Textes : Ps 137 2 Chroniques 36, v. 14 à 23Éphésiens 2, v. 4 à 10 Jean 3, v. 14 à 21Pasteur Anderson MoubitangTélécharger le document au complet
4ème dimanche du Carême
Éphésiens 2, v. 1 à 10 1 Vous étiez morts par vos offenses et par vos péchés, 2 dans lesquels vous marchiez autrefois, selon le train de ce monde, selon le prince de la puissance de l’air, de l’esprit qui agit maintenant dans les fils de la rébellion. 3 Nous tous aussi, nous étions de leur nombre, et nous vivions autrefois selon les convoitises de notre chair, accomplissant les volontés de la chair et de nos pensées, et nous étions par nature des enfants de colère, comme les autres 4 Mais Dieu, qui est riche en miséricorde, à cause du grand amour dont il nous a aimés, 5 nous qui étions morts par nos offenses, nous a rendus à la vie avec Christ (c’est par grâce que vous êtes sauvés) ; 6 il nous a ressuscités ensemble, et nous a fait asseoir ensemble dans les lieux célestes, en Jésus-Christ, 7 afin de montrer dans les siècles à venir l’infinie richesse de sa grâce par sa bonté envers nous en Jésus-Christ. 8 Car c’est par la grâce que vous êtes sauvés, par le moyen de la foi. Et cela ne vient pas de vous, c’est le don de Dieu. 9 Ce n’est point par les œuvres, afin que personne ne se glorifie. 10 Car nous sommes son ouvrage, ayant été créés en Jésus-Christ pour de bonnes œuvres, que Dieu a préparées d’avance, afin que nous les pratiquions. PAS DE NOTES BIBLIQUES MAIS DES GENERALITES SUR LE TEXTE N.B. : Le texte proposé était Éphésiens 2/4-10. Nous y avons adjoint les v. 1-3, afin d’avoir une péricope plus homogène ; mais surtout parce le v. 10, qui conclut la péricope, a pour pendant indispensable pour la compréhension la logique interne du texte, ces trois premiers versets. A. Le texte a un arrière plan polémique et une intention pédagogique.

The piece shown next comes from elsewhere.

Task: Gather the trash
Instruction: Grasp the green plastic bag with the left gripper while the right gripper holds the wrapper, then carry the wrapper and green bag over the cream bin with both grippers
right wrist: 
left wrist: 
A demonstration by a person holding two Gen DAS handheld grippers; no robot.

- L’apôtre cherche à conjurer un risque réel d’attentisme religieux, ou de fatalisme, qui découlerait de l’accent qu’il met, dans sa doctrine du salut, sur la vanité des prétentions humaines.

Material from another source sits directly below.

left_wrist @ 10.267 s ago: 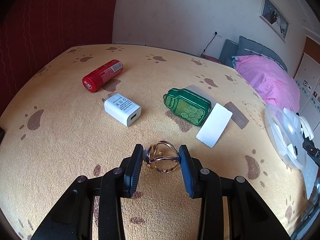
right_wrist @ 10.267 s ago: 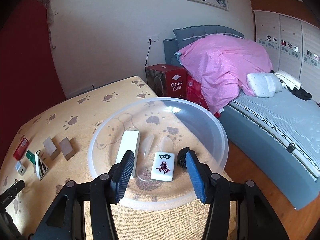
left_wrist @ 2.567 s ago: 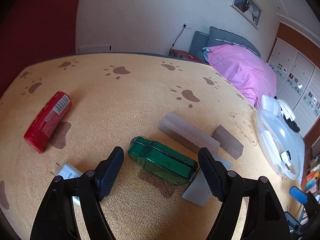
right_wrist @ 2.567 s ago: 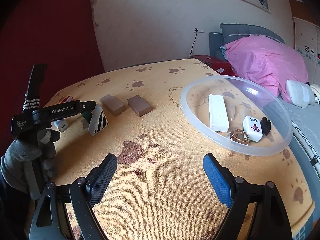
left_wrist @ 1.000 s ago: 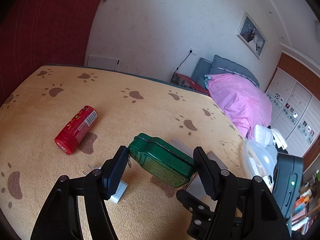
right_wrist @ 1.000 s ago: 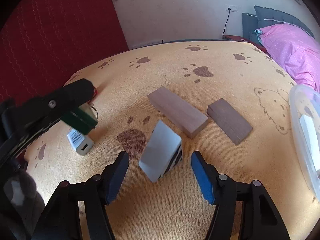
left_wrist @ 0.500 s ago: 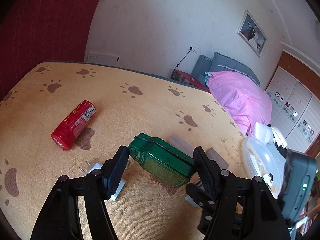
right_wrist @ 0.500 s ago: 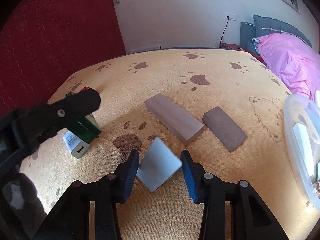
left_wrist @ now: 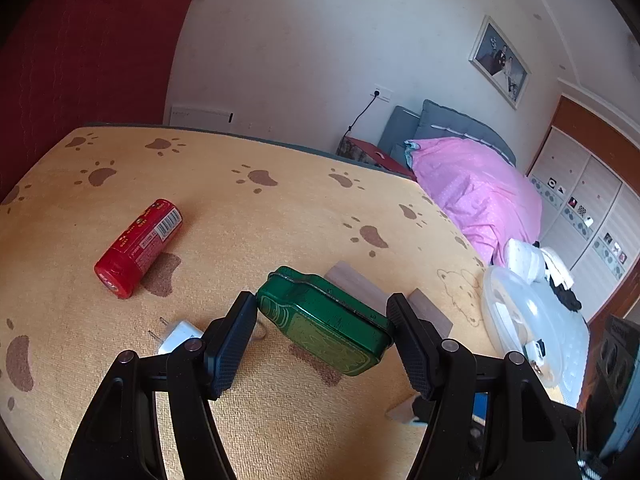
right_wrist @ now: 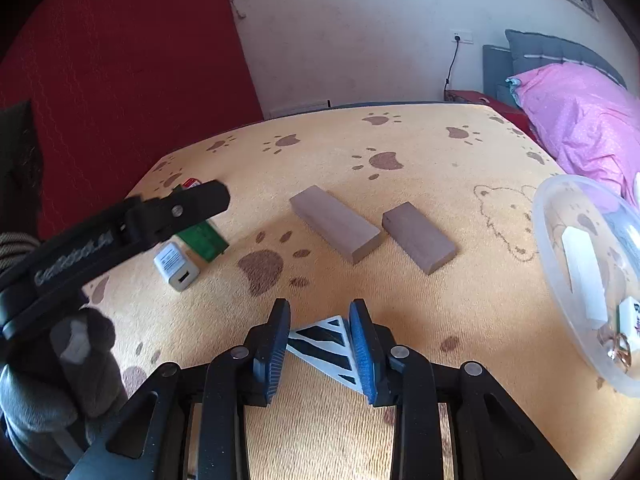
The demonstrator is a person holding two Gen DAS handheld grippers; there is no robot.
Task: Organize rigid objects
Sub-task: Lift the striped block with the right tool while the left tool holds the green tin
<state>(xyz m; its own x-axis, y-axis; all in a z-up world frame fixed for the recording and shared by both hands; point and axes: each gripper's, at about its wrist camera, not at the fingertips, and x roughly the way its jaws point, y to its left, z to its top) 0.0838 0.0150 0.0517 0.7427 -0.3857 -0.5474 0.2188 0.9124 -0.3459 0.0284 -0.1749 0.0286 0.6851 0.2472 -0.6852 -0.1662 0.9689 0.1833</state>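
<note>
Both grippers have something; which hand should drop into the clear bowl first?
Right, probably. The right gripper, jaws closing on the striped block, has the bowl close on its right. The left gripper holds the green tin farther from the bowl, beyond the wooden blocks.

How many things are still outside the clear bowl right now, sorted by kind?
Wooden blocks: 2, the longer block and the shorter block
Green tin: 1, held in the left jaws
Striped block: 1, between the closing right jaws
Red can: 1
White charger: 1
Total: 6
</note>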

- En même temps, l’exposé de la doctrine a pour but de rappeler aux chrétiens d’Éphèse la nécessité pour eux de se comporter d’une manière digne de leurs convictions, « ayant été créés en Jésus-Christ pour de bonnes œuvres ».
B. On note un continuel va-et-vient entre le « vous » et le « nous ». C’est parce que Paul se met lui-même au nombre des méprisés, pour ne pas donner le sentiment de condamner à distance. Il se déclare solidaire, dans le péché, de ses coreligionnaires, mais aussi pour souligner que nul n’est épargné par l’état de péché. Il se dissocie en cela de la pratique pharisienne, à un moment où le christianisme n’avait pas encore tout à fait rompu avec le judaïsme. C. L’apôtre parle des péchés des Éphésiens exclusivement au passé : vous étiez morts ; vous marchiez autrefois dans les offenses et les péchés ; vous viviez selon le prince de la puissance de l’air… Et à l’évocation du passé dans les v. 1- 3, le v. 10 vient opposer la situation présente, radicalement différente : Dieu nous a rendus à la vie là où nous étions morts par nos offenses ; nous sommes son ouvrage, créés en Jésus-Christ, alors que nous agissions selon le train de ce monde, selon les convoitises de notre chair. Deux remarques ici :
- Le prince de la puissance de l’air (?) : Les anciens, juifs et grecs à cette époque distinguaient trois cieux : le ciel des oiseaux, le ciel des astres, le ciel de la divinité (cf. 2 Corinthiens 12/3). Le judaïsme faisant du ciel des astres le séjour des démons.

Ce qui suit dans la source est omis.